Graphs in RoutingKit are always directed and are represented either as arc-list or as adjacency-array. An arc-list has the following structure:
unsigned node_count;
std::vector<unsigned>tail;
std::vector<unsigned>head;
node_count
stores, as the name suggest, the number of nodes in the graph. tail
and head
are two vectors of equal size. They should contain for every arc its tail, i.e., the node from which the arc departs, respectively, its head, i.e., the node where the arc arrives. IDs in RoutingKit are always unsigned 32-bit integers. They range from 0 to number of objects minus one. In this case this means that all values in tail
and head
are in the range 0
to node_count-1
. The position of the arc in the array is its arc ID. Besides tail
and head
an arc can have further properties. Common ones are:
std::vector<unsigned>geo_distance;
std::vector<unsigned>travel_time;
std::vector<unsigned>speed;
These represent the geographic distance, the travel_time, and the speed respectively. Unless stated otherwise, geographical distances are always in meter, travel times in seconds, and speeds in km/h.

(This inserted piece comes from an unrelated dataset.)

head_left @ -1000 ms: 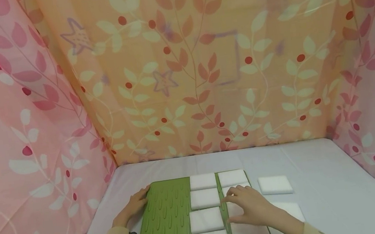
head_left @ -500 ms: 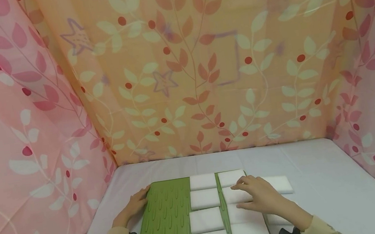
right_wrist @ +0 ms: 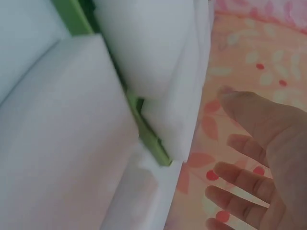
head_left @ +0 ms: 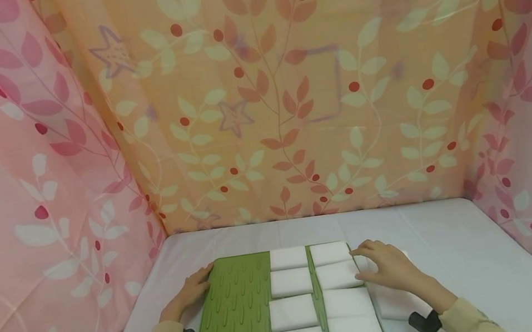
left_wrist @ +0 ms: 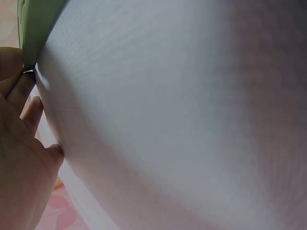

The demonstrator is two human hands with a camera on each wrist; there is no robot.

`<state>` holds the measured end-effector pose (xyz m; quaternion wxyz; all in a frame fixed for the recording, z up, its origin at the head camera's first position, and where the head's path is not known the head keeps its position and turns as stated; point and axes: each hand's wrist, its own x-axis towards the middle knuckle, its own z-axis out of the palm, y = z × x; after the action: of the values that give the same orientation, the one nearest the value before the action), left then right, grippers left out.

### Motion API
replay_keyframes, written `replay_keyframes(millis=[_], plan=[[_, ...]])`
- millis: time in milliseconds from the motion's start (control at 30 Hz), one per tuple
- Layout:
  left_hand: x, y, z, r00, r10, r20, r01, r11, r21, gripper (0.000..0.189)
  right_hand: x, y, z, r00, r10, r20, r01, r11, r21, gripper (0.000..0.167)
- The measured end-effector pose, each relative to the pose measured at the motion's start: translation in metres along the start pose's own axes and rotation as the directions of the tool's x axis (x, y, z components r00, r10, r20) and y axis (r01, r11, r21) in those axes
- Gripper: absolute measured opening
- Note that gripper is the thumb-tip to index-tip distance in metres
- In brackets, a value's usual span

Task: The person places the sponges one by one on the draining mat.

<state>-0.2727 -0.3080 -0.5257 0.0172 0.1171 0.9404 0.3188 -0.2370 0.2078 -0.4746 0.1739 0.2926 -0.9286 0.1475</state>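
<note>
A green mat with raised ridges [head_left: 234, 310] lies on the table, bearing two columns of white sponge-like blocks [head_left: 290, 283]. At its upper left corner my left hand [head_left: 193, 287] rests with fingers stretched along the edge; the left wrist view has the thumb and fingers against the green mat [left_wrist: 36, 28]. My right hand [head_left: 387, 268] is at the right column, its fingertips beside the second block [head_left: 338, 275] from the top. Nothing is between the spread fingers of my right hand [right_wrist: 268, 153] in the right wrist view. Whether it touches a block, I cannot tell.
A loose white block [head_left: 395, 303] lies right of the mat, partly under my right forearm. Another is mostly hidden behind the right hand. A white cloth covers the table [head_left: 465, 257]. Patterned curtains [head_left: 276, 91] stand behind and on both sides.
My right hand has moved right and slightly away from me, from over the right column to its outer edge, uncovering those blocks. My left hand has stayed in place.
</note>
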Motion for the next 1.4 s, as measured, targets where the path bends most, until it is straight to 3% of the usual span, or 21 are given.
replay_keyframes(millis=[200, 300, 333, 433, 533, 567, 700, 833, 1067, 1267, 1400], plan=[[-0.001, -0.003, -0.001, 1.0, 0.027, -0.01, -0.028, 0.999, -0.036, 0.054, -0.005, 0.019, -0.002, 1.0, 0.023, -0.02, -0.023, 1.0, -0.005, 0.049], [0.0, -0.012, 0.001, 0.996, 0.086, -0.035, -0.089, 0.991, -0.099, 0.055, -0.009, 0.029, -0.002, 0.999, 0.049, -0.016, -0.049, 0.999, -0.005, 0.051], [0.002, -0.022, 0.004, 0.989, 0.14, -0.05, -0.145, 0.984, -0.101, 0.056, -0.011, 0.033, -0.002, 0.998, 0.059, -0.01, -0.059, 0.998, -0.008, 0.052], [0.002, -0.026, 0.005, 0.981, 0.18, -0.065, -0.187, 0.975, -0.12, 0.057, -0.015, 0.044, -0.002, 0.996, 0.091, 0.015, -0.091, 0.996, -0.015, 0.055], [0.003, -0.022, 0.004, 0.987, 0.151, -0.051, -0.156, 0.982, -0.106, 0.057, -0.019, 0.054, -0.003, 0.992, 0.119, 0.033, -0.118, 0.993, -0.028, 0.058], [0.001, -0.014, 0.001, 0.994, 0.102, -0.036, -0.105, 0.989, -0.104, 0.057, -0.02, 0.056, -0.003, 0.992, 0.122, 0.035, -0.121, 0.992, -0.031, 0.058], [0.002, -0.006, -0.001, 0.999, 0.032, -0.004, -0.032, 0.999, -0.024, 0.054, -0.024, 0.065, -0.004, 0.991, 0.128, 0.038, -0.127, 0.991, -0.039, 0.058], [0.0, -0.005, 0.001, 1.0, 0.002, -0.003, -0.002, 1.0, 0.001, 0.054, -0.03, 0.073, -0.004, 0.988, 0.149, 0.048, -0.147, 0.988, -0.041, 0.06], [-0.004, -0.007, 0.006, 1.0, -0.015, -0.01, 0.015, 1.0, -0.026, 0.055, -0.038, 0.084, -0.002, 0.978, 0.181, 0.104, -0.179, 0.983, -0.028, 0.067], [-0.003, -0.005, 0.006, 1.0, -0.01, -0.017, 0.009, 1.0, -0.018, 0.055, -0.042, 0.091, -0.003, 0.972, 0.161, 0.173, -0.163, 0.987, 0.0, 0.069], [-0.001, -0.003, 0.003, 1.0, -0.011, -0.015, 0.011, 1.0, -0.021, 0.056, -0.041, 0.091, -0.007, 0.974, 0.147, 0.173, -0.151, 0.988, 0.01, 0.066]])
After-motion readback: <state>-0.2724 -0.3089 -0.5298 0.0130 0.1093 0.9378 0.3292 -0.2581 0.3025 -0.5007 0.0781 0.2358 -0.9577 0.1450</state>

RoutingKit supports any graph representable under this form. This includes border cases such as graphs with multi-arc, loops, disconnected graphs, or zero-weights. If a RoutingKit function does not properly behave given these inputs then we consider it a bug.
Arc-lists are simple and easy to use and excel at most tasks except graph traversal. For this cases we use an adjacency-array. It has the following form:
std::vector<unsigned>first_out;
std::vector<unsigned>head;
Before specifying the details we'd like to show the most frequent usage pattern. It illustrates the structure very well. The most frequent usage of an adjacency-array is iterating over the outgoing arcs of a node, as follows:
for(unsigned xy=first_out[x]; xy<first_out[x+1]; ++xy){
unsigned y = head[xy];
// xy is the arc from node x to node y
}
first_out
is a vector with node_count+1
elements. The first element must be zero. The last element is the number of arcs. Converting an adjacency array to an arc list can be done using functions from the header <routingkit/inverse_vector.h>
as following:
unsigned node_count = first_out.size()-1;
auto tail = invert_inverse_vector(first_out);
The conversion from an arc-list to an adjacency-array is less simple. It requires the arcs to be sorted by tails, which they often are not. Sorting can be done as follows:
auto input_arc_id = compute_sort_permutation_using_less(tail);
tail = apply_permutation(input_arc_id, tail);
head = apply_permutation(input_arc_id, head);
travel_time = apply_permutation(input_arc_id, travel_time);
Once the arcs appear in the correct order you can compute the adjacency array as following:
auto first_out = invert_vector(tail, node_count);
The core of an adjacency-array consists of a special way to store a sorted vector of IDs. This concept is applicable in a significantly broader set of cases than only representing graphs. We refer to this structure as inverse vector.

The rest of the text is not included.